━━ THE INPUT
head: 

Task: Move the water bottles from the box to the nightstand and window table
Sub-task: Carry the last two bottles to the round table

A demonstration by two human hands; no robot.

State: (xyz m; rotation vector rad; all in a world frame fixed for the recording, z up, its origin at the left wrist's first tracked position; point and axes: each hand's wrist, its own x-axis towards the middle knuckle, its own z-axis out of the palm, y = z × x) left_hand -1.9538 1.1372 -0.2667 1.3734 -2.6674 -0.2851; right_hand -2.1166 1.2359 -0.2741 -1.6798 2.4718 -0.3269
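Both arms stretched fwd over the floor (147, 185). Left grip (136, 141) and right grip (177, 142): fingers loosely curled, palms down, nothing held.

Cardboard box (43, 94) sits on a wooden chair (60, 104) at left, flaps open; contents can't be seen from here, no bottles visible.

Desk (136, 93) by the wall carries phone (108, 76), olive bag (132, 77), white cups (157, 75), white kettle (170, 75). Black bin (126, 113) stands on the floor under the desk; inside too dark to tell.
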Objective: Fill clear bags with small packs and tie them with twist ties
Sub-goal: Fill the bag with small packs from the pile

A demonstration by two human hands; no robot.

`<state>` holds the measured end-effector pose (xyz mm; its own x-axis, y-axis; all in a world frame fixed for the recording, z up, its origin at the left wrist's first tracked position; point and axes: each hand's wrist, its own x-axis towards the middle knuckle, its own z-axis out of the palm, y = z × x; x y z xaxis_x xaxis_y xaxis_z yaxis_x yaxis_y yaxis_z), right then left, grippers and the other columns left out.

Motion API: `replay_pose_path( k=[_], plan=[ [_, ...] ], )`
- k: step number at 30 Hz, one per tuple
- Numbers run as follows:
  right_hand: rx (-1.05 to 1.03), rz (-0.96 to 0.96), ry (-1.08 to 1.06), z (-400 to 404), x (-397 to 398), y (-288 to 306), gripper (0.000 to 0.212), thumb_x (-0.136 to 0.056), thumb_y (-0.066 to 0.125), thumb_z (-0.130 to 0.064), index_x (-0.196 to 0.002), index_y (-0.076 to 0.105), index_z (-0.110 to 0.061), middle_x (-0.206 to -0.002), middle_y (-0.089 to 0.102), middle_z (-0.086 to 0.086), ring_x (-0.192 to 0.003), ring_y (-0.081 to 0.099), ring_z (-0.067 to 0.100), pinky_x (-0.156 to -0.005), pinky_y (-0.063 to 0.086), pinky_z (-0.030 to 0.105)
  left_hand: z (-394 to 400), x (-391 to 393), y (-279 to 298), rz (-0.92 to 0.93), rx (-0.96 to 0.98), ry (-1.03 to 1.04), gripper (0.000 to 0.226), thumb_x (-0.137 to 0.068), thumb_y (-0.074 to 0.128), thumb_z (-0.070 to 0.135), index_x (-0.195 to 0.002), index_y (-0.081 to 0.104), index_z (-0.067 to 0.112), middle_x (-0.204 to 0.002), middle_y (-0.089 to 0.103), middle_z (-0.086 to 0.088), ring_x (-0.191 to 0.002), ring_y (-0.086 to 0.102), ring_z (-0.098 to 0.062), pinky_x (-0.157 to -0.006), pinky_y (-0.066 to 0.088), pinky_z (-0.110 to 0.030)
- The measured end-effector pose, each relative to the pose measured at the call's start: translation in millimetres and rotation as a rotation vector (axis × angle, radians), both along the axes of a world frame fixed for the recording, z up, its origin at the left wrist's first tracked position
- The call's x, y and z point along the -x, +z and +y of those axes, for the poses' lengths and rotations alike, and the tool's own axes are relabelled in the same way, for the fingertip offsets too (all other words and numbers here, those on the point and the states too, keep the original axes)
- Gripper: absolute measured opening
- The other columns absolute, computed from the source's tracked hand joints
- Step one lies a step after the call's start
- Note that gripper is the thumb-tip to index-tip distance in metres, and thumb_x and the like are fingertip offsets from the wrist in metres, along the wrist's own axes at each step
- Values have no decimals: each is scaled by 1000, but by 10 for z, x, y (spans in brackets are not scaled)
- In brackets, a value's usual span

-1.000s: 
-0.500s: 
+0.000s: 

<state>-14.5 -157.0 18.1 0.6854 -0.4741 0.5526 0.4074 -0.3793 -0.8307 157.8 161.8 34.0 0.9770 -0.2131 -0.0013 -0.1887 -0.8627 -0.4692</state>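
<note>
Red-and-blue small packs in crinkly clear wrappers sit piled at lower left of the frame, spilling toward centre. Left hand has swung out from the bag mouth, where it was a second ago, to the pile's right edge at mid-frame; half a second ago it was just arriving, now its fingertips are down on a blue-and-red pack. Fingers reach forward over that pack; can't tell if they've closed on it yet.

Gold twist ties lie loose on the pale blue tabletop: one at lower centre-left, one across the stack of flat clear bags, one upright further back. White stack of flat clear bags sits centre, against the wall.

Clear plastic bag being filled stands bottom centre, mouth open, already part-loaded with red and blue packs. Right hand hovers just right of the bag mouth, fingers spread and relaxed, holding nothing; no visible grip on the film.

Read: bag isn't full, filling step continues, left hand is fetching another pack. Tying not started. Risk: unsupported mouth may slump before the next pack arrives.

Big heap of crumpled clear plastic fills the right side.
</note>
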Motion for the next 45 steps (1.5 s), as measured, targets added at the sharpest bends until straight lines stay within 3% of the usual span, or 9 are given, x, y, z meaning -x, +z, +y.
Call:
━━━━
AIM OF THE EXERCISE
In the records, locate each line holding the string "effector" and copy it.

SOLUTION TO THIS TASK
`<state>` holds the measured end-effector pose (xyz mm; its own x-axis, y-axis; all in a world frame fixed for the recording, z up, its origin at the left wrist's first tracked position; point and axes: each hand's wrist, its own x-axis towards the middle knuckle, its own z-axis out of the palm, y = z × x; x y z xaxis_x xaxis_y xaxis_z yaxis_x yaxis_y yaxis_z), right then left, grippers and the other columns left out.
- The measured end-effector pose, each relative to the pose measured at the call's start: translation in millimetres and rotation as a rotation vector (axis × angle, radians), both along the axes of a world frame fixed for the recording, z up, its origin at the left wrist's first tracked position

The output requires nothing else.